Toy manufacturers are taking advantage of the possibilities offered by the Internet of Things to market more attractive products for children and their families. The global market for smart entertainment for children is expected to exceed 24 billion euros in 2027, after experiencing double-digit percentage growth in various years.
Parents are increasingly opting for these items to encourage their children's learning and creativity, without this meaning that they stop having fun. However, experts warn of a danger that, in the case of kids, is especially delicate: intrusion into their privacy and data theft. For this reason, security research is now a priority, also in this business.
Smart toys are built on a familiar foundation: device connectivity is used to deliver more immersive or interactive experiences. For this, microphones and cameras that receive audio and video are used. Likewise, speakers and screens are incorporated. Or bluetooth or Wi-Fi to link the object to an application, and a long etcetera that allow these artifacts to go much further than the dolls or inanimate vehicles of previous decades.

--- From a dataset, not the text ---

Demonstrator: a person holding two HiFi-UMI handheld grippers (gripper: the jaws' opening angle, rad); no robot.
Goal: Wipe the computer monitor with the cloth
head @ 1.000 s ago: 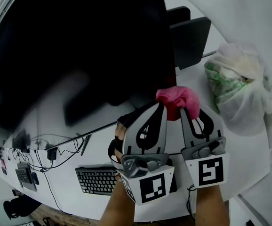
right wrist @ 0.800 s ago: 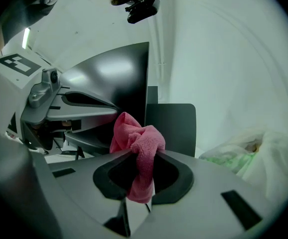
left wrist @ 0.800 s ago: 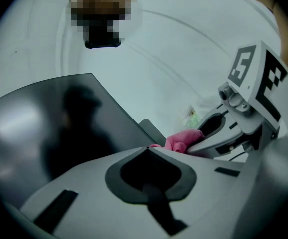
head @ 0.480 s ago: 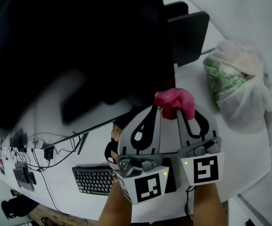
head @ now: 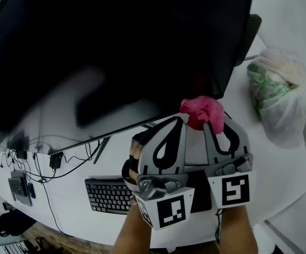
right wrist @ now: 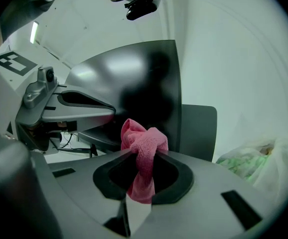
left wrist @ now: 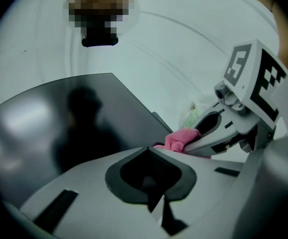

Analysts warn of the strategy of some companies, more concerned with investing in digital innovations than in prevention. Thus, there are toys that are vulnerable to computer attacks. A teddy bear, designed for children from three to eight years old, was immersed in an international controversy for this reason, since the passwords stored to interact with it were stored in the cloud with a certain precariousness.
My Friend Cayla was a doll that invited the little ones to ask her questions that she could answer after carrying out some search on the internet. However, authorities discovered a privacy flaw that would make it possible for hackers to spy on families through the toy, similar to what happened with the Safe-KID-One watch.
The consultancy NCC Group has found several errors of this type: weak password policies and even the creation of accounts without encryption; transmission of offensive or annoying messages; violations of the regulation of electronic communications; or toy pairings without passwords or other controls. In theory, a hacker could go so far as to enter a smart home through a child's walkie talkie simply by associating with this device and indicating the following: "Alexa, open the door."